Read out real strides from compilation result, rather than real args#105010
Read out real strides from compilation result, rather than real args#105010ezyang wants to merge 3 commits intogh/ezyang/2222/basefrom
Conversation
This prefigures a refactor that will move the backward compilation to entirely ahead of time, so I need to extract these strides some other way. Straight from the compiler's mouth will do it. Signed-off-by: Edward Z. Yang <ezyang@meta.com> [ghstack-poisoned]

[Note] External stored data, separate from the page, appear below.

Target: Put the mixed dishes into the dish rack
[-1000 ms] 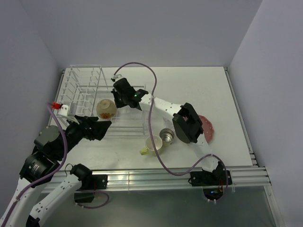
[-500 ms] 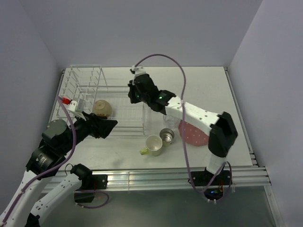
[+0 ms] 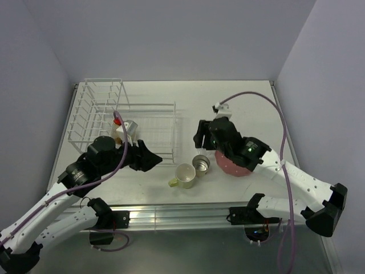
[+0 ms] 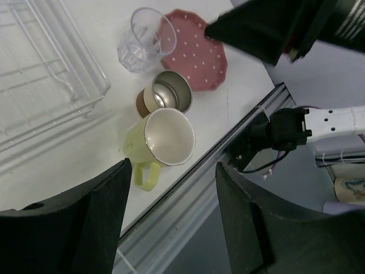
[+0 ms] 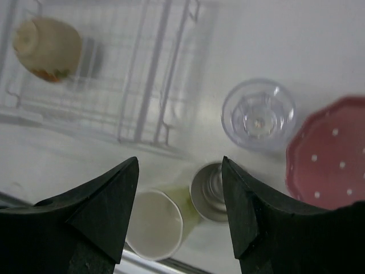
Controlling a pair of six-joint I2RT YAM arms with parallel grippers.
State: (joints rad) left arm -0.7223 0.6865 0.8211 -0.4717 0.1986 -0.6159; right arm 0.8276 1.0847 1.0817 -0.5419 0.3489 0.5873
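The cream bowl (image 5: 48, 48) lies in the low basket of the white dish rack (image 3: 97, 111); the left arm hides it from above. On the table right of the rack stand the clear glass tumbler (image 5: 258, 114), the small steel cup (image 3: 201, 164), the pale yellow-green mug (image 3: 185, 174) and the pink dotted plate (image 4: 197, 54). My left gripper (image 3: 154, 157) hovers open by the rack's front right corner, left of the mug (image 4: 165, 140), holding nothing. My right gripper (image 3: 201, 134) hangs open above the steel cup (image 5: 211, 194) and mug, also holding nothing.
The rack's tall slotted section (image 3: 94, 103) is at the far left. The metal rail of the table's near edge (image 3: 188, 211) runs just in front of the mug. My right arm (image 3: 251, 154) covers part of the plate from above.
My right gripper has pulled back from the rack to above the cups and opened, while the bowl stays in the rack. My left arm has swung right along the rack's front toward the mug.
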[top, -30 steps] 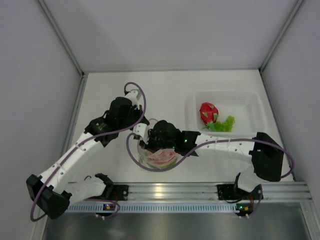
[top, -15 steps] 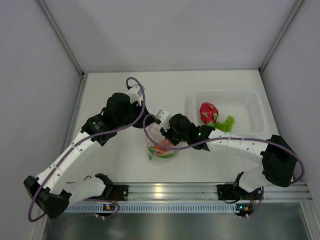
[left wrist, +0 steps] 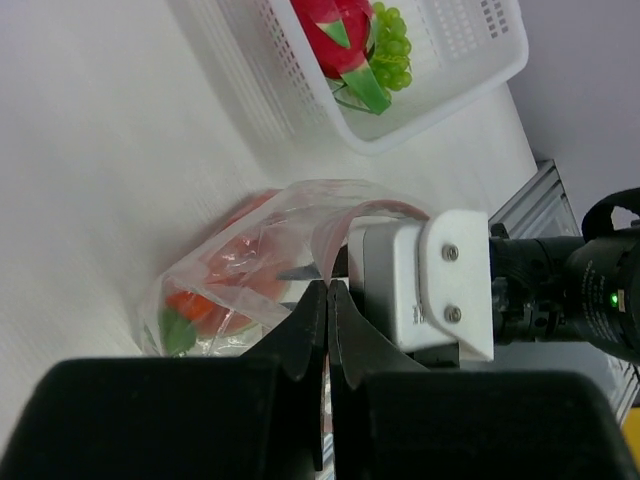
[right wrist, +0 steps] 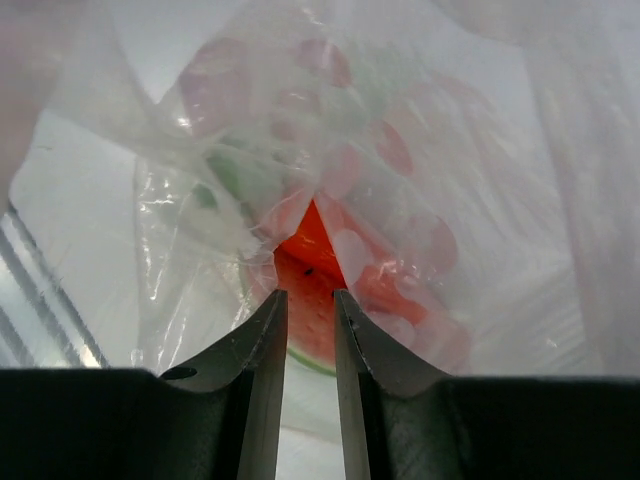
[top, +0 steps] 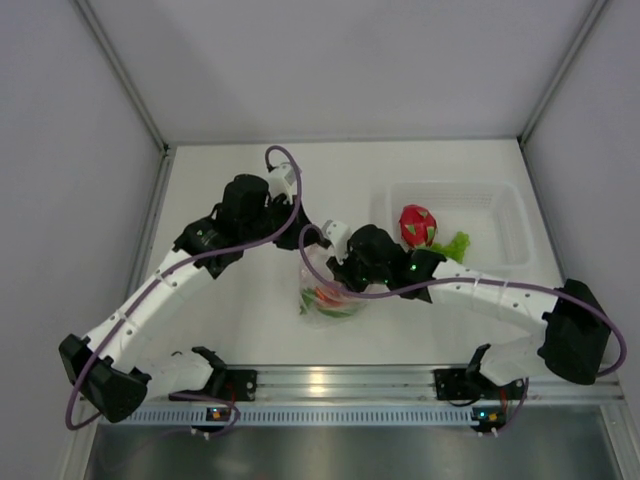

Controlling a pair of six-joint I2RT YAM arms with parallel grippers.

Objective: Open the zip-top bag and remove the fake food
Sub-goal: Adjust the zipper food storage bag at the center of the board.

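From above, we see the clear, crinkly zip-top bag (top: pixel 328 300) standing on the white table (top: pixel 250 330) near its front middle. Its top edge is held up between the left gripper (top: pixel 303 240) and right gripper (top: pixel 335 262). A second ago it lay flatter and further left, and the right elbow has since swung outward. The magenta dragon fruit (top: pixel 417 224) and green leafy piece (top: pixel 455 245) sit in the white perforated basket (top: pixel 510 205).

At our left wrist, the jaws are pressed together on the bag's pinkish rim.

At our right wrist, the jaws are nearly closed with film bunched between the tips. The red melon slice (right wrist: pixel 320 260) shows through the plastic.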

🔗 Helpful Links🧪 See artifacts and rendered test results at hud.pytorch.org/pr/105010
Note: Links to docs will display an error until the docs builds have been completed. ✅ No FailuresAs of commit e2a8ecd: This comment was automatically generated by Dr. CI and updates every 15 minutes. |
| # compiler to aot_autograd | ||
| # Per output, what the compiler specified stride of the output is, | ||
| # or None if no stride is known | ||
| self.output_strides: Optional[List[Optional[List[int]]]] = None |
There was a problem hiding this comment.
Right now we do layout optimization only if dynamic shape is disabled. But we are working on resolving that (blocked on the split reduction support). So, should we set the type here to consider SymInt?
There was a problem hiding this comment.
yeah this can have symints, will amend
| # Return the output strides to the caller via TracingContext | ||
| assert len(context.output_strides) == 0 | ||
| for out in graph.graph_outputs: | ||
| if hasattr(out, "layout"): |
There was a problem hiding this comment.
Do we see cases that out does not have a layout attribute? Does this happen for some SymInt returned?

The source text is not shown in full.